Também neste cenário distópico vemos uma infinidade de outros absurdos: compartilhamentos de cenas de goldenshower; evidências claras da prática de rachadinha e lavagem de dinheiro pela família Bolsonaro, bem como de seu envolvimento com milícias e grupos de extermínio; o recebimento de 89 mil reais pela Primeira Dama, Micheque; uma incapacidade de tomar decisões rápidas e de forma séria; uma política ambiental que tem o desmatamento como meta; o envolvimento do governo em um esquema de destruição de reputações através do tal gabinete do ódio; apoiadores do governo intimidando uma criança de 10 anos que sofreu um estupro; o Ministro da Economia dizer que livros devem ser taxados porque são produtos da elite.

E mesmo diante de tudo isso, o que se passa? Absolutamente nada. Assistimos de forma passiva o absurdo se consolidar como aceitável. E a popularidade do atual governo se mantém. Sim.
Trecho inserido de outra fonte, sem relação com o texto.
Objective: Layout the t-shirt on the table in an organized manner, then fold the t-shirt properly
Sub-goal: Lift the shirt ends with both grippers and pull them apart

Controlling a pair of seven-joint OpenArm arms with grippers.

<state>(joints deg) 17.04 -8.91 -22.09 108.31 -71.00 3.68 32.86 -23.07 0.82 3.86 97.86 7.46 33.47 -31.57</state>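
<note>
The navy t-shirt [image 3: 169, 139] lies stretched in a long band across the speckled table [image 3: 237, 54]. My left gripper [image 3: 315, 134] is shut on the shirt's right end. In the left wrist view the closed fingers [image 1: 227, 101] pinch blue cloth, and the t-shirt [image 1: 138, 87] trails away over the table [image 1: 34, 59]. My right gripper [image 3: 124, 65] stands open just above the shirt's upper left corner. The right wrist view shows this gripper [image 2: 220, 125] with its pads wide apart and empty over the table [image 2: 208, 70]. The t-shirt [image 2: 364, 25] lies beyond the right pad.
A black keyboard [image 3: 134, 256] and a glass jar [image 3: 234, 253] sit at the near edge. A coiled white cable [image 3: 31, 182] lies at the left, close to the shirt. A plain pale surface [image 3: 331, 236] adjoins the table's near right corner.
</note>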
Um governo que optou por destruir a vida, a educação, o acesso à leitura, o meio ambiente, a dignidade de crianças vítimas de crimes bárbaros. Um governo que espalha, de forma deliberada, notícias e informações falsas. Um governo que resolveu fechar os olhos para a realidade indígena. Um governo que não queria viabilizar o mínimo existencial para as famílias durante a pandemia. Sim, é um governo “popular”.

E é esta a distopia. Temos a morte, a mentira, o desprezo, a indiferença como projetos de um governo. Errados parecem estar aqueles que não estão de acordo.

*Ricardo Manoel de Oliveira Morais é doutor em Direito Político pela UFMG.